## Exercise objective
Everything in the listing except the pictures should be written out exactly.

## Dataset extract
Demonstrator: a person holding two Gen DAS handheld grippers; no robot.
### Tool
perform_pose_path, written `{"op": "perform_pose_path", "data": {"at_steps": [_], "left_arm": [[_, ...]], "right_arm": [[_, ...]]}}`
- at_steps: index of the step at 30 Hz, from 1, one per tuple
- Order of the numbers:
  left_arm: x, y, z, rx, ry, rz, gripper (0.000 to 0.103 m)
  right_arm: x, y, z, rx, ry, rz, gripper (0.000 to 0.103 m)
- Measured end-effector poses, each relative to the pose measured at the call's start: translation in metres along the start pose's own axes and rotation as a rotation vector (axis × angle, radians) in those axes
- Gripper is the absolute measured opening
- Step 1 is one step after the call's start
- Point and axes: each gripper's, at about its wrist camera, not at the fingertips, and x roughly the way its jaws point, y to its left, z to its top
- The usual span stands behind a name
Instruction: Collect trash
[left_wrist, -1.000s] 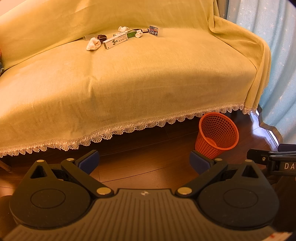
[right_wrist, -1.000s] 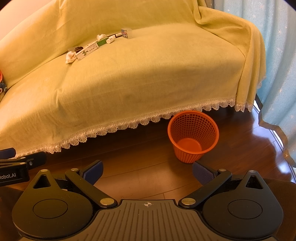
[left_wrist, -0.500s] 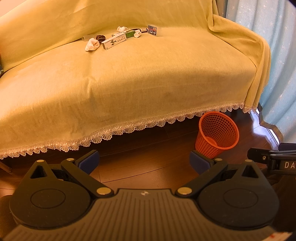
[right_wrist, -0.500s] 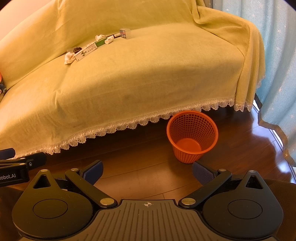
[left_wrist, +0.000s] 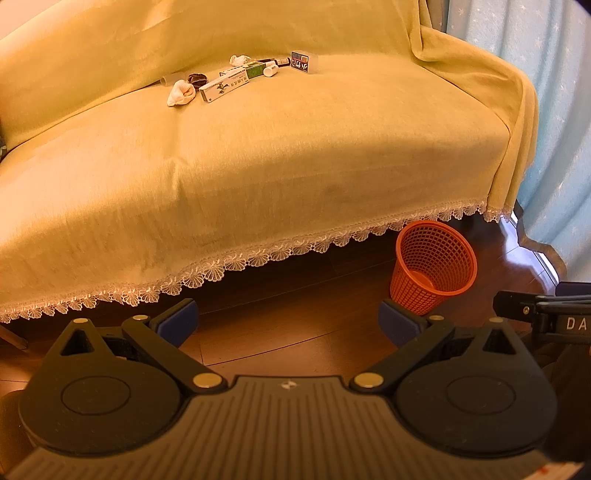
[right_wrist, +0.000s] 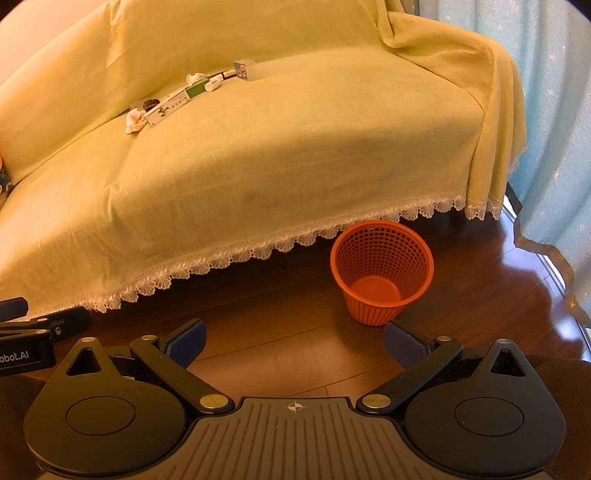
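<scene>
Room: wood floor (right_wrist: 280, 343), a sofa (left_wrist: 295, 155) under a yellow cover with a lace hem, pale blue curtain (right_wrist: 554, 110) at the far right.

Trash lies in a loose row on the far part of the seat, left of centre. Left to right: a crumpled white tissue (left_wrist: 180, 93), a small dark wrapper (left_wrist: 197, 78) just behind it, a long white carton (left_wrist: 224, 85), a green box (left_wrist: 255, 70) touching the carton's far end, a small white bottle (left_wrist: 270, 70), and a small printed box (left_wrist: 304, 62) at the right end. A second tissue sits behind the green box; detail too small to read.

An orange mesh basket (right_wrist: 382, 273) stands upright on the floor at the sofa's right front, apparently empty.

Left gripper (left_wrist: 288, 323): fingers spread wide, holding nothing. Right gripper (right_wrist: 293, 341): same, wide apart and empty. Both hang low over the floor, well short of the seat.

Judgement: nothing collected yet; step in hand is the reach to the first piece. Suggest taking the end items first, since the middle ones touch. Pinch the tissue from above; the carton needs a grip across its narrow width. Soft cover may snag if fingers dig in.
</scene>
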Motion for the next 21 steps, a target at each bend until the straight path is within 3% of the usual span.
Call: {"op": "perform_pose_path", "data": {"at_steps": [8,21], "left_arm": [[0.011,-0.001,0.004,0.012,0.014,-0.008,0.102],[0.062,-0.011,0.017,0.050,0.069,-0.019,0.102]], "right_arm": [[0.008,-0.001,0.004,0.003,0.010,-0.010,0.100],[0.056,-0.017,0.021,0.013,0.039,-0.058,0.100]]}}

## Answer section
Demonstrator: a person holding two Gen DAS handheld grippers; no robot.
### Tool
perform_pose_path, written `{"op": "perform_pose_path", "data": {"at_steps": [_], "left_arm": [[_, ...]], "right_arm": [[_, ...]]}}`
- at_steps: index of the step at 30 Hz, from 1, one per tuple
- Order of the numbers:
  left_arm: x, y, z, rx, ry, rz, gripper (0.000 to 0.103 m)
  right_arm: x, y, z, rx, ry, rz, gripper (0.000 to 0.103 m)
- Measured end-effector poses, each relative to the pose measured at the call's start: translation in metres along the start pose's own axes and rotation as a rotation vector (axis × angle, radians) in those axes
- Gripper is the absolute measured opening
- Step 1 is one step after the call's start
- Point and axes: each gripper's, at about its wrist camera, not at the fingertips, and x roughly the way its jaws point, y to its left, z to its top
- The usual span stands behind a name
Instruction: Collect trash
[left_wrist, -1.000s] 
[right_wrist, -1.000s] 
[left_wrist, -0.500s] 
[right_wrist, -0.500s] 
[left_wrist, +0.000s] 
[right_wrist, +0.000s] 
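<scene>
Room: wood floor (right_wrist: 280, 343), a sofa (left_wrist: 295, 155) under a yellow cover with a lace hem, pale blue curtain (right_wrist: 554, 110) at the far right.

Trash lies in a loose row on the far part of the seat, left of centre. Left to right: a crumpled white tissue (left_wrist: 180, 93), a small dark wrapper (left_wrist: 197, 78) just behind it, a long white carton (left_wrist: 224, 85), a green box (left_wrist: 255, 70) touching the carton's far end, a small white bottle (left_wrist: 270, 70), and a small printed box (left_wrist: 304, 62) at the right end. A second tissue sits behind the green box; detail too small to read.

An orange mesh basket (right_wrist: 382, 273) stands upright on the floor at the sofa's right front, apparently empty.

Left gripper (left_wrist: 288, 323): fingers spread wide, holding nothing. Right gripper (right_wrist: 293, 341): same, wide apart and empty. Both hang low over the floor, well short of the seat.

Judgement: nothing collected yet; step in hand is the reach to the first piece. Suggest taking the end items first, since the middle ones touch. Pinch the tissue from above; the carton needs a grip across its narrow width. Soft cover may snag if fingers dig in.
</scene>
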Motion for the next 21 steps, a target at each bend until the straight path is within 3% of the usual span.
Call: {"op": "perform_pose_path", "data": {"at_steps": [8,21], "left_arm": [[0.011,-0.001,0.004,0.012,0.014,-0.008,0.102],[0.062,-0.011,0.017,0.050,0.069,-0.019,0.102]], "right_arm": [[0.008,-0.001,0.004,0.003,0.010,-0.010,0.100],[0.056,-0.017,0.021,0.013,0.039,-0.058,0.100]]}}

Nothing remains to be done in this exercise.